One assumption would be that the most authoritative place to look for the articulation of Chinese views on this issue would be the Ministry of Foreign Affairs (MFA), which would be the usual guardian and spokesperson for this area of policy. The MFA through various means, ranging from spokespeople to published declarations, has produced much language on many occasions in the last decade about the maritime disputes, particularly since their intensification in 2009. The question is, however, just how significant and indicative these statements are. Do they represent the views of the real power holders, and if so, in what ways? Do they reflect Party views on this issue, and what kind of relationship is there between Party and government iterations?
Statements made by Chinese officials from the foreign affairs apparatus do have a high degree of uniformity, indicating some level of design and careful formulation. They contain generic language stressing China’s peace-loving nature, its observance of international norms in terms of negotiation, and its commitment to peace and harmony. They are the ideal side of the Chinese government as they face the world, with a language deployed by seasoned, and increasingly urbane, foreign ministry workers. As Foreign Ministry spokesperson Hua Chunying stated in June 2015, “China’s attitude on the South China Sea issue is responsible and its policy consistent, clear and unchanged.” A typical example of what this ‘consistent, clear and unchanged’ policy is was given by Hua’s colleague, spokesperson Hong Lei in April 2015:
We maintain that the relevant disputes should be resolved through negotiation and consultation by countries directly concerned, and stay committed to safeguarding regional peace and stability and pushing for mutually beneficial and win-win cooperation along with countries concerned.

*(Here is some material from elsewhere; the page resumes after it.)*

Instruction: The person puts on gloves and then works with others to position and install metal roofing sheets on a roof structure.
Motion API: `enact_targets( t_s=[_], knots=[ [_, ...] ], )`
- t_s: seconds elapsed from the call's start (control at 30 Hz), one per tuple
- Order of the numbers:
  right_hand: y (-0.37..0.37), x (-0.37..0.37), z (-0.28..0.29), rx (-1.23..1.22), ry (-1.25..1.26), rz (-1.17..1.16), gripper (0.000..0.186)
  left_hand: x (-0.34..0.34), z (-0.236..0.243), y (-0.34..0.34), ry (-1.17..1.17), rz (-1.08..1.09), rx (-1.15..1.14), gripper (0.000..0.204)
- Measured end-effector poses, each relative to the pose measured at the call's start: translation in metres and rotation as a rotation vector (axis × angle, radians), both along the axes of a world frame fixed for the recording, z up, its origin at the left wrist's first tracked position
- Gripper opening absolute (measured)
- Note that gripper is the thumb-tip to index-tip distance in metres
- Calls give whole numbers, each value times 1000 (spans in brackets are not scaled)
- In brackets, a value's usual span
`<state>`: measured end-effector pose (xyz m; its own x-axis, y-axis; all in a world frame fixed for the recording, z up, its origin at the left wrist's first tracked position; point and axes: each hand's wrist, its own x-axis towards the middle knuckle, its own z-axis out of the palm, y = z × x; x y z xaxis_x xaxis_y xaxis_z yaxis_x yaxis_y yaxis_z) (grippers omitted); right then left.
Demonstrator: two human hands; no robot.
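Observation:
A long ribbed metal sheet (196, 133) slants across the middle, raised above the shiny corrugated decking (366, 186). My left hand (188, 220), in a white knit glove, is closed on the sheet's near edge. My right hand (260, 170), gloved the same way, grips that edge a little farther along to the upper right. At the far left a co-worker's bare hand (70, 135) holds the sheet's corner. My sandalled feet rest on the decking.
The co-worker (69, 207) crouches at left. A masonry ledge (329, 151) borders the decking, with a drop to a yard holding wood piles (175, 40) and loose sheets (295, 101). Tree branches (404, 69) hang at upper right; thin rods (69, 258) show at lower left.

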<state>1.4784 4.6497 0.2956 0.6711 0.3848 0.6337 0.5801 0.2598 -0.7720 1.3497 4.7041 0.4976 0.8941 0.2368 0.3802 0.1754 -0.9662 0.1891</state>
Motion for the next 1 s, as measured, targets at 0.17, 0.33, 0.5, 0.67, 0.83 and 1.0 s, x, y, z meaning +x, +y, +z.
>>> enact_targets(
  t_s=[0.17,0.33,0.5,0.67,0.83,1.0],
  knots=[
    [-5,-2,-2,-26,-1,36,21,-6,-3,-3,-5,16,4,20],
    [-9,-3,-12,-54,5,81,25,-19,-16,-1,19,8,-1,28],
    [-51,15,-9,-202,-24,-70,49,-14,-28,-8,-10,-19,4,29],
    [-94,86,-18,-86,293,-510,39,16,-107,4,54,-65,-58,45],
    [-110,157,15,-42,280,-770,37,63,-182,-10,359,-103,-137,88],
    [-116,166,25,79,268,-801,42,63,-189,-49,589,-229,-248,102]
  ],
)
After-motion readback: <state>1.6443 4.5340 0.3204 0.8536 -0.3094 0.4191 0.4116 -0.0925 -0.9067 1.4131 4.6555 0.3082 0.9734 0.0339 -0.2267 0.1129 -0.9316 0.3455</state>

The situation of this region is generally stable, and relevant cooperation has been moved forward with positive results. It is hoped that relevant countries would fully respect the efforts by regional countries to safeguard regional peace and stability, and do more things that contribute to regional peace and stability.”

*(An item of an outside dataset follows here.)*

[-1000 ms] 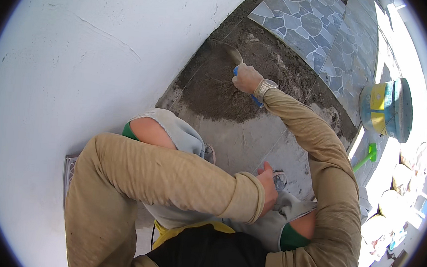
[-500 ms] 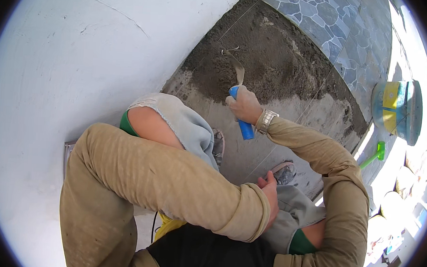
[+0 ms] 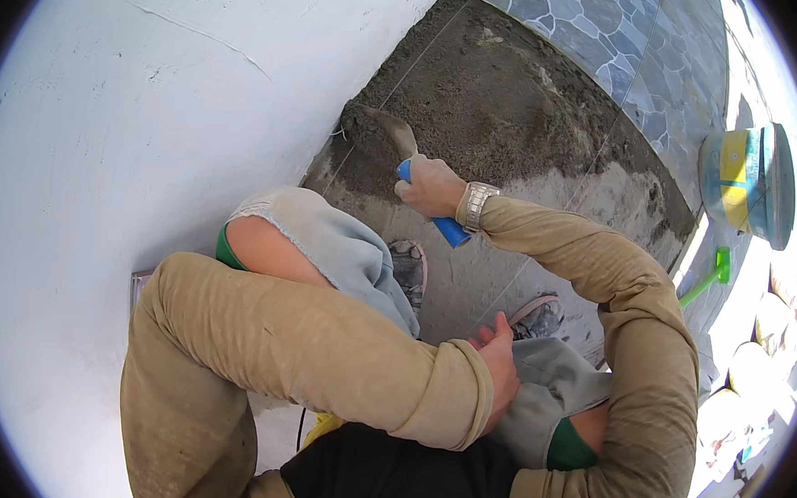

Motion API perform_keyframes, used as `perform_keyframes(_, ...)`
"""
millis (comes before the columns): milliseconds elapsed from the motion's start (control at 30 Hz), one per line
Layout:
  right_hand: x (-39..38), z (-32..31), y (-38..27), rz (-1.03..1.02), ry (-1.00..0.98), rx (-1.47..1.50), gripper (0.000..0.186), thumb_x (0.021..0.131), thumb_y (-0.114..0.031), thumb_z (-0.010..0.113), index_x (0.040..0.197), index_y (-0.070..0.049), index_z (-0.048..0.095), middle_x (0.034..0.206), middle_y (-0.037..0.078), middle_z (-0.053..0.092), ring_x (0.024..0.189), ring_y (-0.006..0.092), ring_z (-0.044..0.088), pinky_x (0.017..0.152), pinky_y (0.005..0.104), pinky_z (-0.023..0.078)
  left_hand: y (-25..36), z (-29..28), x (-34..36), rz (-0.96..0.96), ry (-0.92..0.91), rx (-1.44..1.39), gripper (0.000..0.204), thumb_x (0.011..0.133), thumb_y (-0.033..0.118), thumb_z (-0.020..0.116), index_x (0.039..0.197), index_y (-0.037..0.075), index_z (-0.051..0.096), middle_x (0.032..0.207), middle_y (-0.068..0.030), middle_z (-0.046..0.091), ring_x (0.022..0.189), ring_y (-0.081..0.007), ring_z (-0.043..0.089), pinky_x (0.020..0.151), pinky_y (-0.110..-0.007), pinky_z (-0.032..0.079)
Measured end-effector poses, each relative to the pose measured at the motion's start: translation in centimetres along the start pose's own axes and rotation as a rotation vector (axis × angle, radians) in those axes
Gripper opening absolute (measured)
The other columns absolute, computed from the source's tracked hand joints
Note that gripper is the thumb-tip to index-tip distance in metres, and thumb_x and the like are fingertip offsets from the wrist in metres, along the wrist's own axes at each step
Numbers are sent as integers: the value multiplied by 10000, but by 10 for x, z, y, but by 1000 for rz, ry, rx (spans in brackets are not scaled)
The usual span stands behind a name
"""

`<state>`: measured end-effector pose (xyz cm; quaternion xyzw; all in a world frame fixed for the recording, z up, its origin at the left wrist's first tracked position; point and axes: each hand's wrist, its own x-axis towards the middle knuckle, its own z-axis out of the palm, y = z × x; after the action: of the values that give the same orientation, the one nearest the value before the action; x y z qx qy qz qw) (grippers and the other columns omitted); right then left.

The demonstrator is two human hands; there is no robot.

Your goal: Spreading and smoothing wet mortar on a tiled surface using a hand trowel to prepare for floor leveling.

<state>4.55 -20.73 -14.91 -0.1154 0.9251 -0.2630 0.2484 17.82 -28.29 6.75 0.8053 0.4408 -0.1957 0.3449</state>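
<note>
My right hand [image 3: 428, 183] grips the blue handle [image 3: 451, 233] of a trowel, whose metal blade [image 3: 392, 130] reaches into dark, coarse mortar [image 3: 499, 91] where the floor meets the white wall [image 3: 151, 115]. A small white thin piece [image 3: 340, 134] lies by the blade's tip. My left hand [image 3: 496, 365] hangs over my right leg with fingers apart and nothing visible in them, its forearm lying across my lap.
Mosaic-patterned grey tiles [image 3: 594, 33] run beyond the mortar. A teal and yellow bucket [image 3: 745, 179] stands at the right, above a green-handled tool [image 3: 707, 283]. My shoes [image 3: 531, 318] are on bare concrete [image 3: 460, 289]. Several pale sunlit items [image 3: 773, 322] lie at the far right.
My right hand with the trowel has moved left and nearer me, bringing the blade down along the wall's foot. My left hand stays by my leg.
</note>
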Motion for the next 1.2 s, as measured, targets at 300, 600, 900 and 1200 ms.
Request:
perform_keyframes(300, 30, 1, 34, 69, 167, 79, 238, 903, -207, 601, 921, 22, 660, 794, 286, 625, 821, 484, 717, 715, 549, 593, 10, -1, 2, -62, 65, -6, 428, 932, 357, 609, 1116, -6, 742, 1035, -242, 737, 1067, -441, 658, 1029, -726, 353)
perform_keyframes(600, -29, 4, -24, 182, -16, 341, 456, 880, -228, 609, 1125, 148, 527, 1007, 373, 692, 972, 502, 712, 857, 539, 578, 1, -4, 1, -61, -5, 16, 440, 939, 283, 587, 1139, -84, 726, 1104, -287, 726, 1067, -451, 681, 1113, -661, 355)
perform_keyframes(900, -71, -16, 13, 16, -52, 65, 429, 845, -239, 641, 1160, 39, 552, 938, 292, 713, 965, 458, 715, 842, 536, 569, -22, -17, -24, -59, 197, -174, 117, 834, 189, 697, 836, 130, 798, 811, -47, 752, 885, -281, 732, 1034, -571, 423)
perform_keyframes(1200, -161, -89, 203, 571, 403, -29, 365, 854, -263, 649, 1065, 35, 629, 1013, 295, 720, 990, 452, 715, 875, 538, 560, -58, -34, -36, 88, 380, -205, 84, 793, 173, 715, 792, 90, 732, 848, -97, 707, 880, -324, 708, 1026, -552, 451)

Statements by the MFA throughout 2014 and 2015 responded in a rigorously consistent way to questions around the building of permanent structures on some of the contested island features, the move by the Philippines to take the issue to an international court of arbitration, and American statements of concern. China was neither “accepting nor participating in the arbitral proceeding unilaterally initiated by the Philippines,” this was “not an issue between China and the US,” and that it was “lawful, reasonable, justified and beyond reproach for China to carry out construction on some stationed islands and reefs of the Nansha Islands.” Such utterances are located in a context where China stresses its love of peace, its commitment to consensus and its desire to work with all parties for a negotiated outcome.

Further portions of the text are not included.